Among the entries below, which lines run from the line with "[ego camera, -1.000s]" through the line with "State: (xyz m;"? Retype those, both ends included, exactly and without pictures.

:::::

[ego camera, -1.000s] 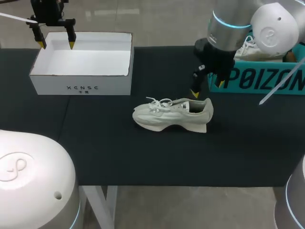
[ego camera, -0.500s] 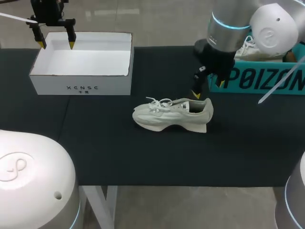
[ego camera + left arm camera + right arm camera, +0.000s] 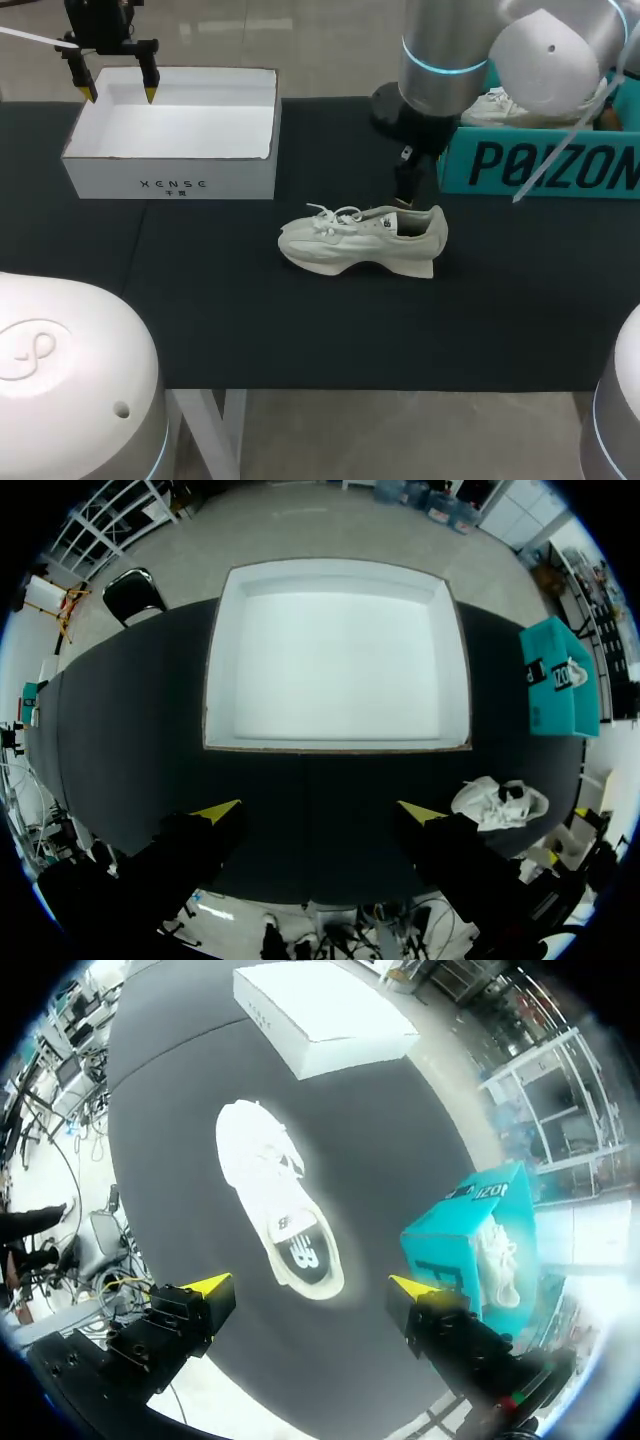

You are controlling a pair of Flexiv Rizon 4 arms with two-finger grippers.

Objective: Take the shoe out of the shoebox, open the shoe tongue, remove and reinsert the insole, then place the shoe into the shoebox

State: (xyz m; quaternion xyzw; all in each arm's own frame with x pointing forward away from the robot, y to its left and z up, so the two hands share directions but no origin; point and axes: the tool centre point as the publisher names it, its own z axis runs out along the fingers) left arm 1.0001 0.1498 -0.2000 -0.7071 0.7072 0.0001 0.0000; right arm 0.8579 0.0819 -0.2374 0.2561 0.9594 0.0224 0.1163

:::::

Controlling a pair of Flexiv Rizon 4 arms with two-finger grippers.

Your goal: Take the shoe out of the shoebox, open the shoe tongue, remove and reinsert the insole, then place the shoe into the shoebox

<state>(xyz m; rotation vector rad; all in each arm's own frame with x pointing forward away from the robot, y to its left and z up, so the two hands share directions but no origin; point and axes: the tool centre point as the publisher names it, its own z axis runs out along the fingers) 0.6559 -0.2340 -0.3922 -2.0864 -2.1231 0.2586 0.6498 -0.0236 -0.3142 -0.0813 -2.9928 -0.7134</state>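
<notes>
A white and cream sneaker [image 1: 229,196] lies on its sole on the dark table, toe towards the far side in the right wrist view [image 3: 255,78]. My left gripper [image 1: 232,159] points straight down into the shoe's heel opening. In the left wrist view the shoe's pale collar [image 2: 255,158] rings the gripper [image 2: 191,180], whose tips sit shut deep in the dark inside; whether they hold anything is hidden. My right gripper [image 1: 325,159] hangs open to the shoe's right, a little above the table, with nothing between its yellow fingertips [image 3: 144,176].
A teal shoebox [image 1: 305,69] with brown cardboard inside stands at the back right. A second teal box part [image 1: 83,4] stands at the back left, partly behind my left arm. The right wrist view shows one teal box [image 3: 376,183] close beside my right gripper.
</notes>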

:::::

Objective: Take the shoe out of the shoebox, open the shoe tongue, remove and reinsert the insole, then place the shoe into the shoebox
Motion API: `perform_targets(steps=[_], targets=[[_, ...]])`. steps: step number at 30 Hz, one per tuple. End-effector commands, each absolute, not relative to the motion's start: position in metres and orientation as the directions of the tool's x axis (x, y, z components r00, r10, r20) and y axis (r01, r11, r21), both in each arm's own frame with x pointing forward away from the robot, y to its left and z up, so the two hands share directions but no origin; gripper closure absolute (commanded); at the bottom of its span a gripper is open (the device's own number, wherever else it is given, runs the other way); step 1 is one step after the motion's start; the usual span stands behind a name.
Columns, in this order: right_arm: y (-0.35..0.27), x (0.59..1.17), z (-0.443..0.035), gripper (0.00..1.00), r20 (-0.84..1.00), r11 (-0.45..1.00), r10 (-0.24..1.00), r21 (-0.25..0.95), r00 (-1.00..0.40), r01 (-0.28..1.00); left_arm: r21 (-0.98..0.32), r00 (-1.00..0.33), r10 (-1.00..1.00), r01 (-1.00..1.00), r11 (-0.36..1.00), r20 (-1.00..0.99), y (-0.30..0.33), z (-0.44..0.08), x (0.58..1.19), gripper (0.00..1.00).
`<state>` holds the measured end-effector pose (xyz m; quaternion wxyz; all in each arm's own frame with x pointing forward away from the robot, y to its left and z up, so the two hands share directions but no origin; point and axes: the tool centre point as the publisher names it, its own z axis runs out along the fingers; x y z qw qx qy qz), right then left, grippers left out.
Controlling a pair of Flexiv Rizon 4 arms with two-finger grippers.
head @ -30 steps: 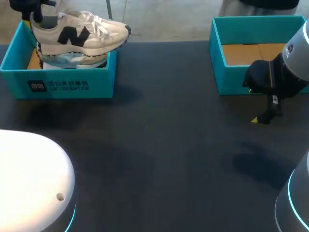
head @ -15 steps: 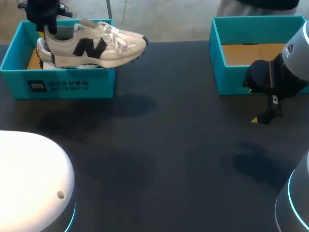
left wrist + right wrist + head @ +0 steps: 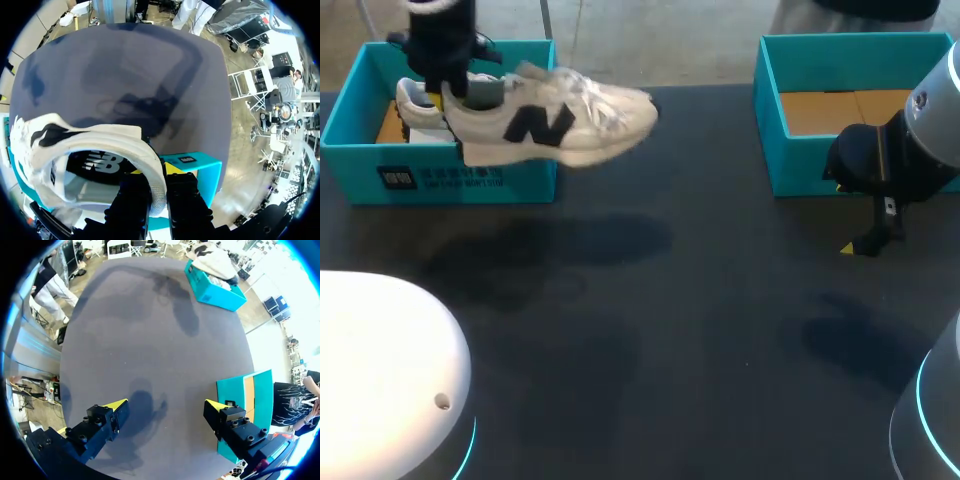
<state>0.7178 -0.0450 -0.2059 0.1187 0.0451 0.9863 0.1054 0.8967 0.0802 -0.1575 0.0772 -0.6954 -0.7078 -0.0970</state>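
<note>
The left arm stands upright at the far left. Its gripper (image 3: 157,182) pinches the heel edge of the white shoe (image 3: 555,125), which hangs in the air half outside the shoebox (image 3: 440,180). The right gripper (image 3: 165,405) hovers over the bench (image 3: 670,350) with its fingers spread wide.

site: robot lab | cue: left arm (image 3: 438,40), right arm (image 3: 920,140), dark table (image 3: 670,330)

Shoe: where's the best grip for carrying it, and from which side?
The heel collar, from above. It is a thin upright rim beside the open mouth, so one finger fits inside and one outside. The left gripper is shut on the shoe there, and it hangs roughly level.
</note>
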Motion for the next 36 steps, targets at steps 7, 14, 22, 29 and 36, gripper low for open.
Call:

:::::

> **Output of the exercise**
[ego camera, -1.000s] 
[ego camera, -0.500s] 
[ego camera + left arm camera + right arm camera, +0.000s] 

You are controlling a pair of Flexiv Rizon 4 arms with two-finger grippers.

Objective: Take the shoe out of the shoebox, open the shoe tongue, remove and reinsert the insole, then place the shoe into the shoebox

State: (xyz m; quaternion xyzw; all in each arm's own frame with x pointing forward away from the robot, y to its left and z up, so the two hands share directions but no origin; point and axes: the tool centre point as the publisher names it, its own z axis runs out along the fingers) left arm 1.0001 0.1498 -0.2000 -0.7071 0.7072 0.0001 0.0000; right arm 0.8579 0.0819 -0.2374 0.2561 0.9594 0.0224 0.1163

No more work is needed on this answer.